Excerpted data -
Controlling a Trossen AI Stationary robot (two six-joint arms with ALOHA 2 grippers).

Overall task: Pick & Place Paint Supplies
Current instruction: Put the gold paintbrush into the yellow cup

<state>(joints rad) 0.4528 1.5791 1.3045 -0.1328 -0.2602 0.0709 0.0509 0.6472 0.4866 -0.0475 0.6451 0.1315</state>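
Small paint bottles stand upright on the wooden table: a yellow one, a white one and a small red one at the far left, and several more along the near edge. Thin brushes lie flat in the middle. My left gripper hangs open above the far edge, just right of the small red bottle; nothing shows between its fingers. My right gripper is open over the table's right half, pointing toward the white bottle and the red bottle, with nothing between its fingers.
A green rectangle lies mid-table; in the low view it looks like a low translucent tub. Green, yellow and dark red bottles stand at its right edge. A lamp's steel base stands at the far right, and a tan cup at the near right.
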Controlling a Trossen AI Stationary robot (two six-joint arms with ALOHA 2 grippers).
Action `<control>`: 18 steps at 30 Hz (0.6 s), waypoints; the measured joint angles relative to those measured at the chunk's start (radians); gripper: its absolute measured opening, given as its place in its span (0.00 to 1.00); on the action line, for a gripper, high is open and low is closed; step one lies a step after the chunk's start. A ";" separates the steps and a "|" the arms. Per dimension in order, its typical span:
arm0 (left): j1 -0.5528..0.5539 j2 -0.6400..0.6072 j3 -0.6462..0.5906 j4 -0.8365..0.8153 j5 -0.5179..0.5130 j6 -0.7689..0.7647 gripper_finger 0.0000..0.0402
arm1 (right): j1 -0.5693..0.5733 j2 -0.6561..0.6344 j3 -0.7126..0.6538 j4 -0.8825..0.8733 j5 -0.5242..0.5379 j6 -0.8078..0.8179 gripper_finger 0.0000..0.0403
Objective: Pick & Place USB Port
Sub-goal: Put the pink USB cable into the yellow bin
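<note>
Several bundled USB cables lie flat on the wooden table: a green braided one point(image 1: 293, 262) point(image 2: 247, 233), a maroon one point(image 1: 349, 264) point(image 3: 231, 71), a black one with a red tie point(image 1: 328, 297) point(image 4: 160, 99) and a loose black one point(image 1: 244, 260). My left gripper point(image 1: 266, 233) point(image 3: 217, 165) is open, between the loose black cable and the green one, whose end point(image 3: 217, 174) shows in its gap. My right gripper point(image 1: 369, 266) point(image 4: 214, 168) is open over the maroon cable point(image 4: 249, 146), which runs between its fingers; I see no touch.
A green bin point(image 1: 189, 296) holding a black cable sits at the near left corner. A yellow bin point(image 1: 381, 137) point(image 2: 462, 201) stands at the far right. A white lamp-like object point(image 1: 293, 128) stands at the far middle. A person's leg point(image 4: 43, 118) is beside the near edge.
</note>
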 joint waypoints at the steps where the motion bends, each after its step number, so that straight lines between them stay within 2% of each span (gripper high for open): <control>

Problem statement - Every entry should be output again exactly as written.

Exercise output -
Controlling a Trossen AI Stationary robot (two six-joint arms with ALOHA 2 grippers).

Overall task: Pick & Place Paint Supplies
Current instruction: Put the gold paintbrush into the yellow cup

<state>(joints rad) 0.4528 1.5791 1.3045 -0.1328 -0.2602 0.0709 0.0509 0.6472 0.4866 -0.0475 0.6451 0.1315</state>
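Small paint bottles stand upright on the wooden table: a yellow one, a white one and a small red one at the far left, and several more along the near edge. Thin brushes lie flat in the middle. My left gripper hangs open above the far edge, just right of the small red bottle; nothing shows between its fingers. My right gripper is open over the table's right half, pointing toward the white bottle and the red bottle, with nothing between its fingers.
A green rectangle lies mid-table; in the low view it looks like a low translucent tub. Green, yellow and dark red bottles stand at its right edge. A lamp's steel base stands at the far right, and a tan cup at the near right.
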Controlling a Trossen AI Stationary robot (two six-joint arms with ALOHA 2 grippers).
Action `<control>`: 18 steps at 30 Hz (0.6 s), waypoints; the measured joint angles relative to those measured at the chunk's start (radians); gripper: its absolute measured opening, given as its place in its span (0.00 to 1.00); on the action line, for a gripper, high is open and low is closed; step one lies a step after the chunk's start. A ";" separates the steps and a "|" the arms. Per dimension in order, its typical span:
arm0 (left): j1 -0.5528..0.5539 j2 -0.6400..0.6072 j3 -0.6462..0.5906 j4 -0.8365..0.8153 j5 -0.5179..0.5130 j6 -0.7689..0.7647 gripper_finger 0.0000..0.0402
arm1 (right): j1 -0.5693..0.5733 j2 -0.6561..0.6344 j3 -0.7126..0.6538 j4 -0.8825..0.8733 j5 -0.5242..0.5379 j6 -0.8078..0.8179 gripper_finger 0.0000..0.0403
Objective: Pick & Place USB Port
Sub-goal: Put the pink USB cable into the yellow bin
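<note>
Several bundled USB cables lie flat on the wooden table: a green braided one point(image 1: 293, 262) point(image 2: 247, 233), a maroon one point(image 1: 349, 264) point(image 3: 231, 71), a black one with a red tie point(image 1: 328, 297) point(image 4: 160, 99) and a loose black one point(image 1: 244, 260). My left gripper point(image 1: 266, 233) point(image 3: 217, 165) is open, between the loose black cable and the green one, whose end point(image 3: 217, 174) shows in its gap. My right gripper point(image 1: 369, 266) point(image 4: 214, 168) is open over the maroon cable point(image 4: 249, 146), which runs between its fingers; I see no touch.
A green bin point(image 1: 189, 296) holding a black cable sits at the near left corner. A yellow bin point(image 1: 381, 137) point(image 2: 462, 201) stands at the far right. A white lamp-like object point(image 1: 293, 128) stands at the far middle. A person's leg point(image 4: 43, 118) is beside the near edge.
</note>
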 joint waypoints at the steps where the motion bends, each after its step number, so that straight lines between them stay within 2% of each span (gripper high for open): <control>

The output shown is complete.